I’m writing this from my ‘hotel room’ in the hospital. I came back up to Leeds yesterday afternoon. Missing most of the hot sun sat on the train. Typical. Luckily the sun was up here too and has been really nice all day today.
This is my second trip to Leeds and the plan was to meet with the Psychiatrist, Dr Hosker, today and then have CT and MRI scan tomorrow. And work from my hotel room in between. The hotel is provided for patients free of charge and a small fee of £35 per night for those visiting patients. To be honest when you are staying in the hospital and not paying stupid prices for hotel this £35 seems really reasonable. The rooms are spacious and comfortable. If the surgery does go ahead then they have said since I live a fair bit away from Leeds, once I have been discharged they will put me up in the hotel for a few days before I go back home. Just in case anything happens I am nearby. Not all hospitals are equipped to deal with living donor complications.

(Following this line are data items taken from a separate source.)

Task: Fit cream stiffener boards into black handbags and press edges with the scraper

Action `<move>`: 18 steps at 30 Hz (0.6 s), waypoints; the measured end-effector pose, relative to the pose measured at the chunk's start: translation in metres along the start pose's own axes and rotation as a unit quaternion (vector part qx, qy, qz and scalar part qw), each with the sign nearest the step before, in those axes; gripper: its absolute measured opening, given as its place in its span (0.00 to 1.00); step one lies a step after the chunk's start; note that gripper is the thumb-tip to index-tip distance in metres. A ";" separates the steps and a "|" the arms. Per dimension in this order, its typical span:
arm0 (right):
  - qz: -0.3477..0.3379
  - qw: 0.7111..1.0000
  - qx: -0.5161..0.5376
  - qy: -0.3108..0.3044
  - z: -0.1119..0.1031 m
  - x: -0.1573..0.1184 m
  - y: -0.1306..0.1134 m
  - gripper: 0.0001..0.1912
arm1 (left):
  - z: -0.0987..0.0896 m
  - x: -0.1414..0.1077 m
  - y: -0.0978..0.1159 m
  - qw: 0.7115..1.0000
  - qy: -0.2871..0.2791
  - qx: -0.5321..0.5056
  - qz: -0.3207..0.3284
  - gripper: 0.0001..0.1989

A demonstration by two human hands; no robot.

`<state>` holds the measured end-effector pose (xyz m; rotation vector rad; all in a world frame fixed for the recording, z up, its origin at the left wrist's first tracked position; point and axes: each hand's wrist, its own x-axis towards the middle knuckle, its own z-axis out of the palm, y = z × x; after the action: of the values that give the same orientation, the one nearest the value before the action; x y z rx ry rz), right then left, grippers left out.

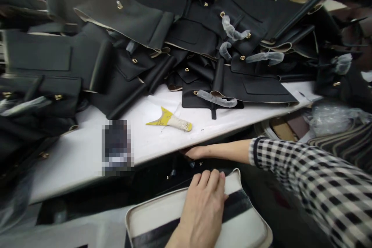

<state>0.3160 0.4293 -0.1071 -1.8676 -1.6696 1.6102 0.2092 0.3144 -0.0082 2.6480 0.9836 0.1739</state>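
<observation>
My left hand lies over a cream, box-shaped bag piece with a dark band across it. Its fingers curl over the top edge, and the thumb shows at the right. From the right, in a black-and-white checked sleeve, my right hand reaches under the table's front edge. Its fingers are mostly hidden there, beside black material with small gold fittings. Just beyond, on the white table, lies a yellow, fork-ended tool with a pale wrapped handle.
Black leather bag pieces with gold clasps and plastic-wrapped handles pile across the table's back and left. A pixelated dark object lies near the front edge. Crumpled clear plastic and striped fabric are at the right.
</observation>
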 end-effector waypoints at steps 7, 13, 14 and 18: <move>0.007 0.995 -0.033 -0.098 0.004 -0.044 -0.036 0.33 | -0.034 -0.027 -0.020 0.984 0.045 -0.140 -0.103 0.16; -0.058 0.991 -0.085 -0.082 0.002 -0.061 -0.044 0.36 | -0.051 -0.057 -0.053 0.958 0.067 -0.147 -0.239 0.09; -0.073 0.989 -0.101 -0.074 0.002 -0.064 -0.046 0.35 | -0.050 -0.059 -0.056 0.958 0.059 -0.143 -0.240 0.09; -0.109 0.978 -0.177 -0.020 0.002 -0.079 -0.050 0.32 | -0.042 -0.064 -0.057 0.966 0.066 -0.133 -0.209 0.09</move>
<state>0.3001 0.3840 -0.0269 -1.7230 -2.2105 1.3425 0.1162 0.3240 0.0123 2.1554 1.4274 0.3598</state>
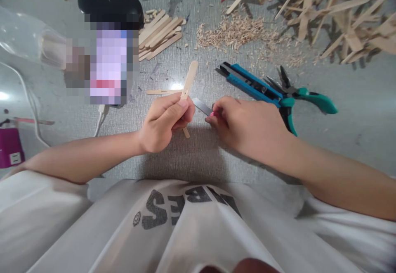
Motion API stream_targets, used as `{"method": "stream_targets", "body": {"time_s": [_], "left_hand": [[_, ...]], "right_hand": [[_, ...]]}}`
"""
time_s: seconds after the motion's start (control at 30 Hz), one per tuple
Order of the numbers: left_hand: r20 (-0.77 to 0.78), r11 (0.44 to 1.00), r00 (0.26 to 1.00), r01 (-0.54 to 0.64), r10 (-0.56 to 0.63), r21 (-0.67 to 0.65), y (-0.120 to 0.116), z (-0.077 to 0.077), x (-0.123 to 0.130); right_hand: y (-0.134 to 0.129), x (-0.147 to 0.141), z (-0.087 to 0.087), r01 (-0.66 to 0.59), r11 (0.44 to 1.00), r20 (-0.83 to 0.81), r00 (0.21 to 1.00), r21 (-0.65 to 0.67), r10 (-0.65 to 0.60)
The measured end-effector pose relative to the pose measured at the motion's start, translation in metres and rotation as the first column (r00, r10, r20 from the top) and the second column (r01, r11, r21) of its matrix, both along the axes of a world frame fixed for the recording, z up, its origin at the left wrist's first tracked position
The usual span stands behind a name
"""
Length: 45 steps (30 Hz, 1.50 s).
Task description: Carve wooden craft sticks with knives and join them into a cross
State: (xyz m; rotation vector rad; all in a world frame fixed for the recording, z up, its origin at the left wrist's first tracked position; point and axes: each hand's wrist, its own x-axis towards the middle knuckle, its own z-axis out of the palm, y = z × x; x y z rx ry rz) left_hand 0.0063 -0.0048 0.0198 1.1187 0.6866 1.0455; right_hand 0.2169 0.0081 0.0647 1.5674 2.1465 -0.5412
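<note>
A pale wooden craft stick (pixel 189 77) with a small notch stands up at a slant from my left hand (pixel 167 118), which is closed around it. Its lower end comes out below the fingers. Behind that hand, another notched stick (pixel 161 92) lies sideways on the table. My right hand (pixel 244 118) pinches a small knife (pixel 202 107) by a pink part; its flat metal blade points left toward my left hand. Beyond my right hand lie a blue utility knife (pixel 252 84) and green-handled pliers (pixel 317 99), partly overlapping.
Wood shavings (pixel 232 32) and a large heap of sticks (pixel 349 13) cover the back right. More sticks (pixel 162 33) lie beside a black case (pixel 109 6). At left are a blurred phone (pixel 108 66), a white cable (pixel 29 95), a clear bottle (pixel 24 35) and a purple object (pixel 10 147).
</note>
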Motion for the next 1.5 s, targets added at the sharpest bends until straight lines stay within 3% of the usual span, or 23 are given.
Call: {"method": "stream_targets", "body": {"time_s": [0.2, 0.37, 0.47, 0.7, 0.83, 1.03, 1.17, 1.33, 1.5], "left_hand": [[-0.004, 0.973, 0.985, -0.170, 0.173, 0.154, -0.006, -0.005, -0.001], [0.052, 0.948, 0.958, -0.286, 0.281, 0.142, -0.006, -0.007, 0.002], [0.051, 0.948, 0.958, -0.286, 0.282, 0.140, -0.005, -0.007, 0.003], [0.032, 0.966, 0.974, -0.224, 0.222, 0.130, -0.003, -0.011, 0.001], [-0.043, 0.978, 0.981, -0.187, 0.191, 0.096, -0.005, -0.008, 0.000], [-0.068, 0.999, 0.997, 0.038, -0.039, -0.020, -0.006, -0.002, -0.003], [0.011, 0.979, 0.984, 0.178, -0.178, -0.098, -0.007, 0.000, -0.004], [-0.051, 0.951, 0.976, 0.193, -0.211, -0.240, -0.009, 0.004, -0.003], [-0.210, 0.972, 0.964, 0.119, -0.162, -0.202, -0.011, 0.006, -0.001]], "right_hand": [[0.006, 0.007, 0.002, -0.010, 0.999, -0.106, 0.994, -0.036, 0.006], [0.002, 0.011, -0.003, 0.062, 0.983, -0.199, 0.980, 0.173, -0.027], [0.000, 0.012, -0.012, 0.054, 0.962, -0.210, 0.978, 0.266, 0.003], [0.002, 0.018, -0.029, 0.043, 0.942, -0.315, 0.947, 0.332, 0.068], [0.006, 0.023, -0.030, 0.125, 0.913, -0.547, 0.829, 0.389, 0.120], [0.005, 0.024, -0.034, 0.134, 0.970, -0.873, 0.474, 0.201, 0.115], [0.002, 0.019, -0.040, 0.140, 0.990, -0.945, 0.327, 0.021, -0.026], [-0.001, 0.015, -0.038, 0.232, 0.964, -0.921, 0.332, -0.129, -0.203], [-0.004, 0.016, -0.037, 0.222, 0.971, -0.902, 0.398, -0.084, -0.169]]}}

So. My appointment with Dr Hosker was at 9.30 this morning so I met with Katie (on of the coordinators) at 9am to catch up and go through some bits before hand. We went through what would probably come up in the meeting with Dr Hosker and also through the list of potential risks that come with the operation and after. I don’t know if I mention these stats before but they are two they mention a bit, I’ve noticed. Fatality is 1 in 200. Touch wood, no deaths recorded in the UK. About 1 in 5 have minor complications after surgery such as a chest infection or wound infection. Now this next stat I’m not sure if I’m remembering correctly but hopefully I am and not mixing it up with another. After the op i will have a number of tubes coming out of me for the first couple of days including one that will go in my upper body which they (if i remember correctly!) say there is about 15% chance of this nipping the lung and causing it to collapse. Good news is they know how to rectify it if this happens. Katie also told me about injections that they would give me the night before and for about 6 weeks after to prevent blood clots.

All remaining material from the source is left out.